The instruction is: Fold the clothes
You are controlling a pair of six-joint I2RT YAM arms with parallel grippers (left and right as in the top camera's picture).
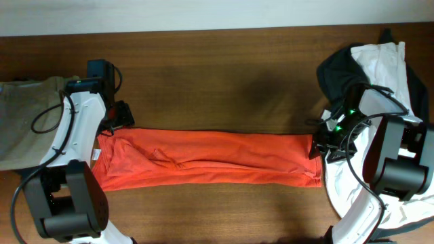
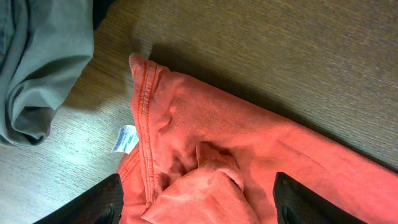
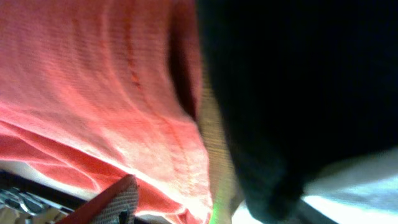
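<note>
The red-orange T-shirt (image 1: 210, 159) lies folded into a long strip across the middle of the table. My left gripper (image 1: 116, 124) is at its left end. In the left wrist view it is open (image 2: 198, 200), its fingers straddling bunched fabric beside the collar seam (image 2: 146, 106) and a white tag (image 2: 126, 138). My right gripper (image 1: 317, 145) is at the strip's right end. In the right wrist view its fingers (image 3: 211, 202) are spread over the shirt's edge (image 3: 93, 81), next to black cloth (image 3: 298, 81). The black shirt (image 1: 339, 68) and white shirt (image 1: 386, 57) lie piled at the back right.
An olive-grey garment (image 1: 24, 115) lies at the left table edge, also seen in the left wrist view (image 2: 43, 62). White cloth (image 1: 339, 186) spreads under the right arm by the shirt's right end. Bare wood (image 1: 217, 81) lies behind the shirt.
</note>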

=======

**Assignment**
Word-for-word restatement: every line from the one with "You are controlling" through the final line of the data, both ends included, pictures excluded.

**Your solution**
You are controlling a pair of six-joint I2RT YAM arms with parallel grippers (left and right as in the top camera's picture).
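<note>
The red-orange T-shirt (image 1: 210, 159) lies folded into a long strip across the middle of the table. My left gripper (image 1: 116, 124) is at its left end. In the left wrist view it is open (image 2: 198, 200), its fingers straddling bunched fabric beside the collar seam (image 2: 146, 106) and a white tag (image 2: 126, 138). My right gripper (image 1: 317, 145) is at the strip's right end. In the right wrist view its fingers (image 3: 211, 202) are spread over the shirt's edge (image 3: 93, 81), next to black cloth (image 3: 298, 81). The black shirt (image 1: 339, 68) and white shirt (image 1: 386, 57) lie piled at the back right.
An olive-grey garment (image 1: 24, 115) lies at the left table edge, also seen in the left wrist view (image 2: 43, 62). White cloth (image 1: 339, 186) spreads under the right arm by the shirt's right end. Bare wood (image 1: 217, 81) lies behind the shirt.
</note>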

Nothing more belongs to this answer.